Les questions ci-dessous résolvent les limites qui font le plus souvent dériver une liste personnalisée vers des puces, des fiches ou des tableaux.

Qu’est-ce qu’une liste personnalisée ?

Une liste personnalisée est une collection répétable dont les éléments partagent un petit schéma de champ nommé, tel que le titre, le résumé, les métadonnées et le lien. Elle se situe entre une simple liste à puces et une grille de fiches visuellement indépendantes.

Combien d’éléments une liste personnalisée doit-elle contenir ?

Utilisez trois à douze éléments comme fourchette éditoriale normale. Deux éléments nécessitent généralement du texte ou un composant côte à côte. Plus de douze nécessitent un regroupement utile, un filtrage, une pagination ou un modèle d’annuaire ; la variante groupée ne doit pas dépasser vingt-quatre éléments.

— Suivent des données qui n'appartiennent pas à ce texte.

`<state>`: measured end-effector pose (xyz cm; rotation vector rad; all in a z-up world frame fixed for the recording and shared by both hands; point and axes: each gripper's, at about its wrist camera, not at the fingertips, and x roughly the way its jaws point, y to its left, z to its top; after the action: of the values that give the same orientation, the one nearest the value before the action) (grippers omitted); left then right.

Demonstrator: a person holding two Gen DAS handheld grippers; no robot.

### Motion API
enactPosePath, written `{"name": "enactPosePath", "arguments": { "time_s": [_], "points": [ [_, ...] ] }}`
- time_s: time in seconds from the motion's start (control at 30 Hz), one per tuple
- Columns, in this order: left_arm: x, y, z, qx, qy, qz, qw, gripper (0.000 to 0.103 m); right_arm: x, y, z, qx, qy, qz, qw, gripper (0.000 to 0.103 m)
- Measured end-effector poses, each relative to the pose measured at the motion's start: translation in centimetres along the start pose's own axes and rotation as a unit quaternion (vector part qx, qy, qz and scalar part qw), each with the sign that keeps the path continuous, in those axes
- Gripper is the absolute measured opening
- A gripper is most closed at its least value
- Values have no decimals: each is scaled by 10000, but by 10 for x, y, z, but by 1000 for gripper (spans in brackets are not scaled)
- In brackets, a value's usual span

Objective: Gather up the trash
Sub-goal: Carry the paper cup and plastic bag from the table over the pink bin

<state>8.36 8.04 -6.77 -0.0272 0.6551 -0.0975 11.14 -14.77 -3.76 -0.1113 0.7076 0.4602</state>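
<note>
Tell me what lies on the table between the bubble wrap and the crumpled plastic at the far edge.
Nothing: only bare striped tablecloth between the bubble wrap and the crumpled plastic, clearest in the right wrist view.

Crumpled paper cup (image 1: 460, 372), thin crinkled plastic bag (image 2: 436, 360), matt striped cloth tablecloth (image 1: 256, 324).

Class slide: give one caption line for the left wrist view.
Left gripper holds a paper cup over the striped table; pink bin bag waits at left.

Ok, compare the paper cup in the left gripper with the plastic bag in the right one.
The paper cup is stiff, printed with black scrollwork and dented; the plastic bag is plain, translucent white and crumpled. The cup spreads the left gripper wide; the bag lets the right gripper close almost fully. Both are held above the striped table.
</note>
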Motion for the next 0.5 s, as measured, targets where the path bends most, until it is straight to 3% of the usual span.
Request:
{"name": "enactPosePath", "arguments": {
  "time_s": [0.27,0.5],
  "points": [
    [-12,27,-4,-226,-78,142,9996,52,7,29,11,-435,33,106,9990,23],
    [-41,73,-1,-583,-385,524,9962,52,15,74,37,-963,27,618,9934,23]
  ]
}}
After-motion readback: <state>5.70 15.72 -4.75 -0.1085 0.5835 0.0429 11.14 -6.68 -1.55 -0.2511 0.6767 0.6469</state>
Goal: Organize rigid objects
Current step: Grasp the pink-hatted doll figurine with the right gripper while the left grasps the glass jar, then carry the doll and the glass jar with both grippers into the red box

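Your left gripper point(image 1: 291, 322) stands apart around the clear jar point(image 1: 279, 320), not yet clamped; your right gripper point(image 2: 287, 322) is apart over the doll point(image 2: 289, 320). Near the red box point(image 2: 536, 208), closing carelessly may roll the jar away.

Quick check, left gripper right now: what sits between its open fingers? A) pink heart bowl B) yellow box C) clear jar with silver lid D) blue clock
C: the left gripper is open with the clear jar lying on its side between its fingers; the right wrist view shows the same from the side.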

Quand une liste personnalisée doit-elle devenir un tableau ?

Utilisez un tableau lorsque les lecteurs doivent comparer la plupart des éléments sur les mêmes trois champs ou plus, en particulier les valeurs numériques, les dates, les statuts ou les capacités oui/non. Conservez une liste lorsque les résumés et les liens de navigation sont plus importants que la comparaison entre éléments.

Une liste personnalisée a-t-elle besoin du schéma ItemList ?

Non. Ajoutez ItemList uniquement lorsque la collection est significative et finie, que chaque élément balisé est visible et que toute position reflète un ordre déclaré. Les listes de navigation, de teaser et de contenu connexe ordinaires ont généralement besoin de HTML sémantique plutôt que d’un schéma spécial.

Les éléments peuvent-ils avoir des champs différents ?

Seuls les champs facultatifs définis par le schéma partagé peuvent être absents. Ne laissez pas les auteurs inventer des champs par élément. Si plusieurs éléments nécessitent un modèle d’information différent, divisez-les dans une autre liste ou choisissez un élément plus approprié.